"Cheer up, watch funny shows, laugh heartily and you'll stay healthy!" It's ever-present advice, but it's wrong, wrong, wrong. We hear it all the time. If you're ill, spend a few days glued to the screen watching the exuberance of "Glee" and the laugh-out-loud comedy of "Seinfeld" reruns and, so goes the common wisdom, you'll have a speedy recovery. Or even better, stay cheery and you won't get sick in the first place. Unfortunately, there's no good scientific evidence for this sort of progression. Worse, this misconception draws attention away from the real relationships between happiness, health and long life. What does science really say?
On the face of it, the idea that an Elizabeth Edwards or any other brave person riddled with cancerous tumors could laugh away the disease -- that they would get better if only they tried really hard to cheer up -- is a form of magical thinking that is terribly implausible. Of course, someone will always offer up an example -- an anecdote of a miraculous recovery -- and there are indeed rare cases of a seemingly miraculous healing. But for every miracle, millions of brave patients succumb. Was it because they did not laugh enough?
Could good cheer open clogged arteries, release insulin to a diabetic or repair a diseased kidney? Not based on any good scientific studies that I've ever read (and I've read thousands of studies). Well, how about helping us fight the common cold, which is self-limiting, and from which almost everyone soon recovers, whether they are watching "Seinfeld," "Glee," a vampire show or "PBS NewsHour"? OK, I'll grant that perhaps a TV diet of "Grey's Anatomy," "House," and "Private Practice" might improve your medical astuteness, but that's hardly a case of cheery self-healing.
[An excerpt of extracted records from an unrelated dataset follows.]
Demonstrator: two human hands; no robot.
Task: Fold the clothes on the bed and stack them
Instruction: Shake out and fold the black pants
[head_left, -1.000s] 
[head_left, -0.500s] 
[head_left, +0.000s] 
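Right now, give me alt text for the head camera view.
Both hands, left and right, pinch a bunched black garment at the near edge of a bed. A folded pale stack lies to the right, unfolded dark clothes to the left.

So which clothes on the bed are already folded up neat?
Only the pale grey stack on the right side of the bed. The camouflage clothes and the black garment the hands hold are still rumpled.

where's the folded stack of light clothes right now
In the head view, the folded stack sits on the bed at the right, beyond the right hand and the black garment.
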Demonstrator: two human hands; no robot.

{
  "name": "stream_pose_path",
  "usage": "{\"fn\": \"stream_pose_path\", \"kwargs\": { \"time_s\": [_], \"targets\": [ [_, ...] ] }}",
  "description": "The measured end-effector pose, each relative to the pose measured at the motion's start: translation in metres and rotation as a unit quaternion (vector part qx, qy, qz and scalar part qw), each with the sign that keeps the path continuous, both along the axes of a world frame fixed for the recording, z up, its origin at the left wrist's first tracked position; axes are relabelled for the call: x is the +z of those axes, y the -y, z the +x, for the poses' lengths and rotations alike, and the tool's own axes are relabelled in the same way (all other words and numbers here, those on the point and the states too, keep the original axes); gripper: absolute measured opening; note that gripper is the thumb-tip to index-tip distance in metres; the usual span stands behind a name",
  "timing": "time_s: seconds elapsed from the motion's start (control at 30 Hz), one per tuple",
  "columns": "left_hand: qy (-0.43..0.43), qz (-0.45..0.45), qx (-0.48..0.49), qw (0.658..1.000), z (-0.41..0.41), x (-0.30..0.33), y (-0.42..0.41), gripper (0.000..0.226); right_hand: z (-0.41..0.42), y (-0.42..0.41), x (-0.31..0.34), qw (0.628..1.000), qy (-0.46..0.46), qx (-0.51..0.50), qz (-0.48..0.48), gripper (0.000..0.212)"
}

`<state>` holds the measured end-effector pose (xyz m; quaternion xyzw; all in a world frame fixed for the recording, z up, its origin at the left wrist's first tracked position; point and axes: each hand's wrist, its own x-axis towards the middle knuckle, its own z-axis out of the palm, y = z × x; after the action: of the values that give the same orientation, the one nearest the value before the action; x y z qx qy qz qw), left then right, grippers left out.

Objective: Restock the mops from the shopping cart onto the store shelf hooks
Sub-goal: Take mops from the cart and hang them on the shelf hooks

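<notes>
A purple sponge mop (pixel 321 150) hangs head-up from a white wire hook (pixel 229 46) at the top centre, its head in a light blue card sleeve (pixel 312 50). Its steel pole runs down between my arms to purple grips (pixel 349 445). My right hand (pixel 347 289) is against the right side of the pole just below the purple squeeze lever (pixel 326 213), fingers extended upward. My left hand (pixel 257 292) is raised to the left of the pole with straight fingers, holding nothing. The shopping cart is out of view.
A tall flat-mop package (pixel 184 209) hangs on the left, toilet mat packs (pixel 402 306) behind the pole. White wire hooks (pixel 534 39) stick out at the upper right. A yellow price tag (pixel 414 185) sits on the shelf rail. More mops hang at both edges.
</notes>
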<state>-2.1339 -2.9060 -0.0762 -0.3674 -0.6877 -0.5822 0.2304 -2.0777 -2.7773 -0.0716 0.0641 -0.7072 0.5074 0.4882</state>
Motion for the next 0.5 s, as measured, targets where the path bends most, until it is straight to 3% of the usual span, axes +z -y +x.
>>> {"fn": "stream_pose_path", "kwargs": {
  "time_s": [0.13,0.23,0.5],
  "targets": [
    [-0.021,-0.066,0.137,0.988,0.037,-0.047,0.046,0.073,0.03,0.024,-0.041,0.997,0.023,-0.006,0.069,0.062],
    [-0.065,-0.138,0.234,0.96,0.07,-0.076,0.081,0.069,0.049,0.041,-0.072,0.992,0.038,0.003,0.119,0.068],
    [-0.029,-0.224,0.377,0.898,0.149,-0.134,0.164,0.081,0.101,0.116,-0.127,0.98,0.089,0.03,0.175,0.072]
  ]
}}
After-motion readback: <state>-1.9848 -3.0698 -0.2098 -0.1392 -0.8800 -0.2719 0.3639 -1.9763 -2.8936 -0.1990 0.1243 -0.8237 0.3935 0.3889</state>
The false idea that good cheer is the key to good health arises from the very common observation that contented people are often healthy people. This is undoubtedly true. It has been documented in many ways in many studies. Of course, it is also true that healthy people tend to be happier than people careening from one health problem to another. So, is happiness causing good health, or is good health causing happiness? Most of the time, neither is correct.
Because happiness is associated with good health, some scientists looked around for causal links in human biology; that is, they searched for the hormones and blood cells that might account for this correlation. There, in plain sight for happiness researchers, were striking discoveries made by neuroscientists in the 1970s and '80s, namely the findings that the immune system can be affected by hormones associated with emotions. In fact the hormones associated with stress are a key component of immune system responses. Voilà, a light bulb went on: Maybe good cheer revs up the immune system and knocks out those nasty cancer cells and cholesterol clots! Not so fast.
There's a problem. I hate to be the one to switch off the voilà light bulb, but the evidence is slim to nonexistent that people who cheer themselves up will boost their immunity, beat back their cancers and atherosclerosis, and thereby live long, healthy lives. It's true that pieces of this process have been documented in rats, and occasionally in primates like monkeys, but I always wonder how one measures the happiness of rats! And anyway, rats do not watch "Seinfeld," and even monkeys do not watch "Glee."
So why are happy people healthier if their happiness is not affecting their health? I and my research collaborators have been looking at this issue for the past twenty years, as part of a detailed scientific study we call The Longevity Project. Following over 1,500 Americans across many decades, we have found that the same behaviors, personalities, friendships and careers that make you happy are the ones that help you stay healthy.
Happiness did not emerge as the cause of good health and long life. Instead, happiness and health were both results of certain patterns of living. We found that there are many things that you can do to simultaneously promote your happiness and your health (perhaps joining a glee club?), but laughing at your TV screen is definitely not one of them. Just as the amount of news that happens in the world every day always exactly fits the newspaper, it is also true that the links between happiness and health are not what they first seem. If you are interested in seeing the details and mapping the contours of your own life's trajectory, we provide self-quizzes and plenty of real-life examples in our book on The Longevity Project.
The striking scientific findings in The Longevity Project upend the common advice from the lands of laugh therapy, self-esteem clinics and highly indulgent parents. In fact, worrying turned out to be a very good thing. Many of the boys, girls, men and women we studied for so many years were happy and healthy because of the meaningful lives they led -- that is, lives full of dedicated work, genuine friends and dependable lifestyles. And yes, the accompanying stressful challenges were part of the secret. Laughter and pleasure from the joys of accomplishment and involvement turned out to be an indicator of good health. But watching the funniest TV shows all evening while you sit and snack is definitely not the ticket to health. "Cheer up and live long" is a dead-end myth.